The causes of serious problems following P/D and EPP are essentially the same, but they occur more frequently after EPP. Between 5 – 15% of P/D patients will experience one or more serious complications compared to about 40-60% with EPP.

Complications that are commonly encountered are listed below along with estimates based on medical reports.  For comparison, similar estimates are also provided for EPP.

Risk Comparison Between P/D and EPP

Acute Respiratory Distress Syndrome (severe inflammation and fluid in the lungs)4% – 15%4 – 10%
Prolonged air leak or leakage of air from lung to chest cavity10 – 20%10%
Heart arrhythmias10 – 15%25 – 45%
Reinsertion of breathing tube2% – 4%10 – 15%
Unexpected reoperation1.5%9.5%
Moderate to severe infections0 – 5%4.2%
Postoperative bleeding<5%<5%

Benefits and Life Expectancy

The main benefit of opting for a P/D is improved life expectancy. While the average life expectancy for patients with pleural mesothelioma is around a year with only about 5% of patients surviving for five years, patients who had a P/D experienced improved survival rates. In a study by Dr. Raja Flores, stage 1 mesothelioma patients experienced a survival rate of 40% after five years.
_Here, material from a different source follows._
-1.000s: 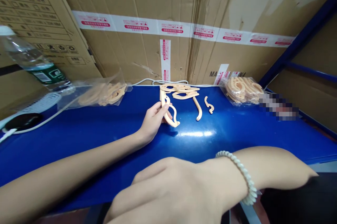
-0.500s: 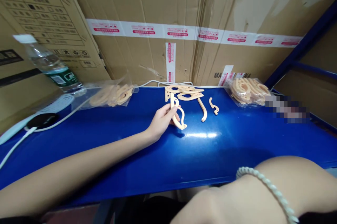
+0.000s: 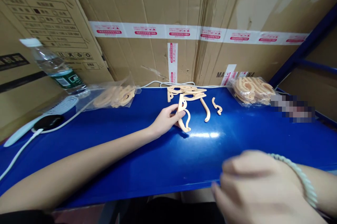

Another benefit of this surgery, which is often referred to as the lung-sparing or lung-saving option, is that the lung is not removed. In an EPP, the lung along with parts of the diaphragm and lining of the heart are also removed where tumors are present.

Dr. Robert Cameron, a known pioneer and leading doctor of P/D, believes “taking out a lung does harm and there is absolutely no benefit to the patient.” Dr. David Sugarbaker, the creator of EPP, believes in both removing visible tumors and whatever is left “at the microscopic level.”

Ultimately, the right option is up to the patient and the advisement of their doctor based on eligibility and individual circumstances.